For generous friends with hearts and smiles as bright as their blossoms;
For feisty friends as tart as apples;
For continuous friends, who, like scallions and cucumbers, keep reminding us that we’ve had them;
For crotchety friends, as sour as rhubarb and as indestructible;
For handsome friends, who are as gorgeous as eggplants and as elegant as a row of corn, and the other, plain as potatoes and as good for you;
For funny friends, who are as silly as Brussels Sprouts and as amusing as Jerusalem Artichokes, and serious friends, as complex as cauliflowers and as intricate as onions;
For friends as unpretentious as cabbages, as subtle as summer squash, as persistent as parsley, as delightful as dill, as endless as zucchini, and who, like parsnips, can be counted on to see you through the winter;
For old friends, nodding like sunflowers in the evening-time, and young friends coming on as fast as radishes;
For loving friends, who wind around us like tendrils and hold us, despite our blights, wilts and witherings;
And finally, for those friends now gone, like gardens past that have been harvested, and who fed us in their times that we might have life thereafter;
For all these we give thanks.”

Our very language, our way of speaking, helps us to ‘consider how to stir up one another to love and good works’. The Gospel reminds us that every day is our last, that every day we are called to live the full assurance of faith, to the very best of our ability.
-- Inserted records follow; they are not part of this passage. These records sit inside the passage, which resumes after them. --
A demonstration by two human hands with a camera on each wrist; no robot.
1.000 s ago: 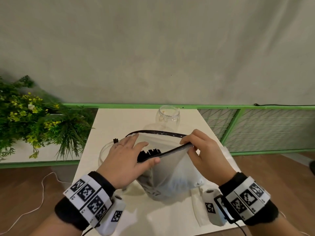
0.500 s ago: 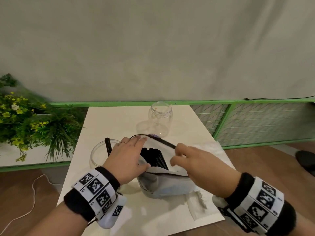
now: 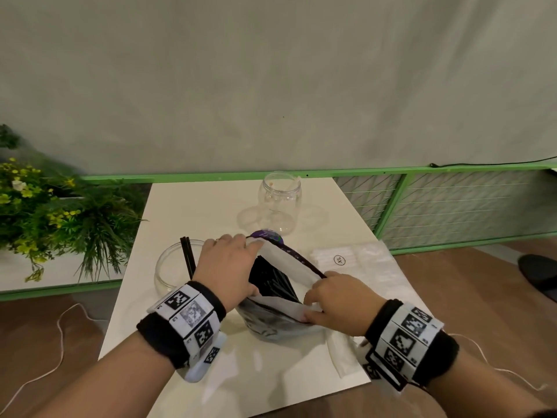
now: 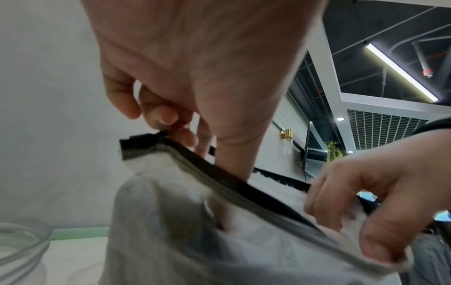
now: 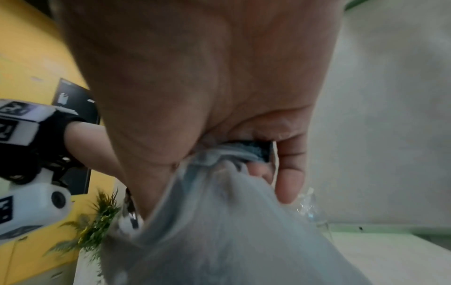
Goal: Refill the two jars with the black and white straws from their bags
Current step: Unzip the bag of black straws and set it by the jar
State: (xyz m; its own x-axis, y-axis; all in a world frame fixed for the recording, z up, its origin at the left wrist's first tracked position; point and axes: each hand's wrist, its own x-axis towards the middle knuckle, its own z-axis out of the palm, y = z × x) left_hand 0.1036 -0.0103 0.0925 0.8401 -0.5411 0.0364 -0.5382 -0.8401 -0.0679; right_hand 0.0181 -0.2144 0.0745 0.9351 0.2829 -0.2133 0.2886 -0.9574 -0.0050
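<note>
Both hands pinch the limp zip bag point(image 3: 278, 322): left hand point(image 3: 227, 268) at its ten-o'clock rim, right hand point(image 3: 337, 300) at four; black straws point(image 3: 271, 280) inside look light and stiff.

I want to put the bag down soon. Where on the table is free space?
Bare patches: the table top at the far left, behind the low jar; and the near edge below the left hand. Crowded: the middle, with the bag and tall jar, and the right side, covered by the flat packets.

Both hands point(image 3: 229, 267) point(image 3: 337, 300) curled, pinching.
</note>
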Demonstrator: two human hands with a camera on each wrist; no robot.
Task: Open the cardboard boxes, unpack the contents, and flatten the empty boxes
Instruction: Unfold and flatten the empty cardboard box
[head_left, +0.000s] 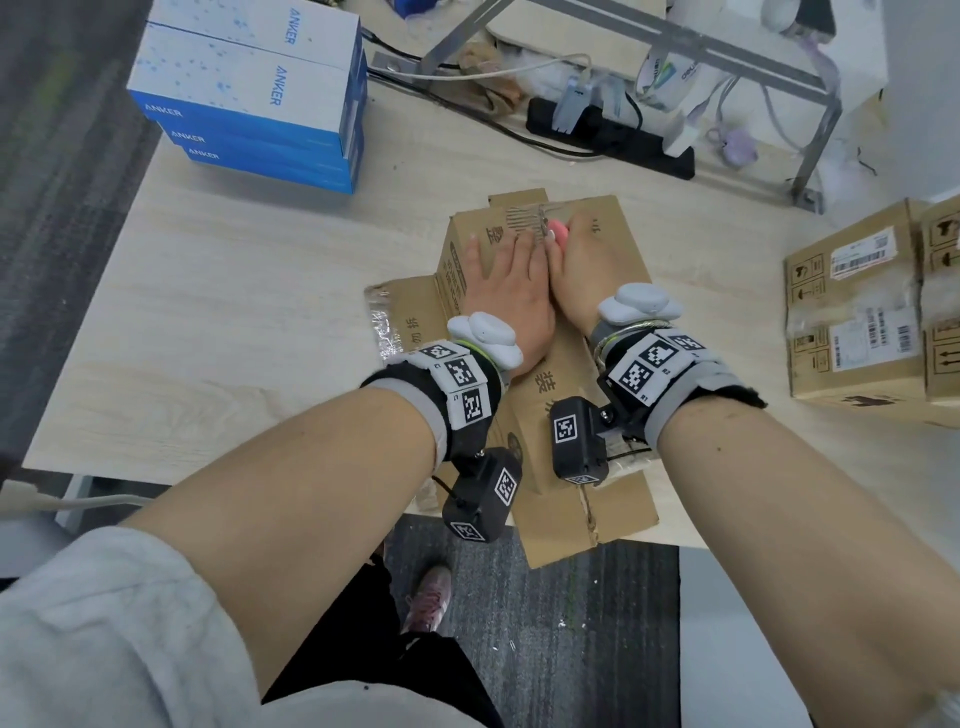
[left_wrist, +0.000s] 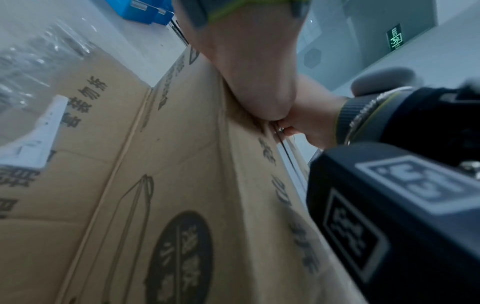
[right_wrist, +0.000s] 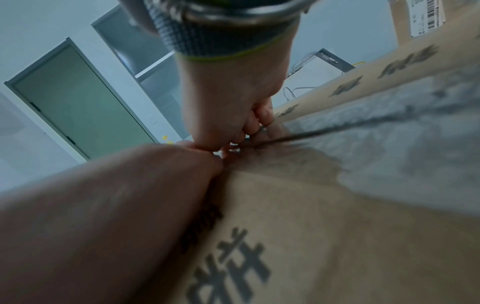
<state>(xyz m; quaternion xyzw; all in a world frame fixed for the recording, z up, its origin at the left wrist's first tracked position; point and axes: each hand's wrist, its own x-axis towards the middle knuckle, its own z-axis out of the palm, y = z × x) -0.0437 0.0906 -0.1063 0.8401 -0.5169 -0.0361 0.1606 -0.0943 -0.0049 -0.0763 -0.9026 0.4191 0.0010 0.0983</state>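
On the cardboard box (head_left: 582, 364), left hand (head_left: 506, 291) fingers press flat; right hand (head_left: 587, 270) fingers curl, grip unclear.

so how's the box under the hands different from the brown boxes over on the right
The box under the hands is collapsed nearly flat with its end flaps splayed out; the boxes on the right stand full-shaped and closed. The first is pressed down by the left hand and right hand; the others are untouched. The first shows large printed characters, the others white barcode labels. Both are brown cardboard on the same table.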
We do it with similes, that call us to live with faithful assurance. To live with our utmost faithfulness. To live by encouraging one another, to be…

As bold as…brass
As safe as…a church
As pretty as…a picture
As rich as…Rockefeller
As easy as…pie
As happy as…a lark
As happy as …a clam
As old as…Methusala
As cold as…ice
As neat as…a pin
As tall as… a mountain
As fit as…a fiddle
As pretty as…a picture
As deep as…the ocean
As high as…the sky
As gentle as a lamb

“Let us consider how to stir up one another to love and good works”.

May this be the way our community is know, our church is seen, and our lives are measured. May this be the way we are named, by others.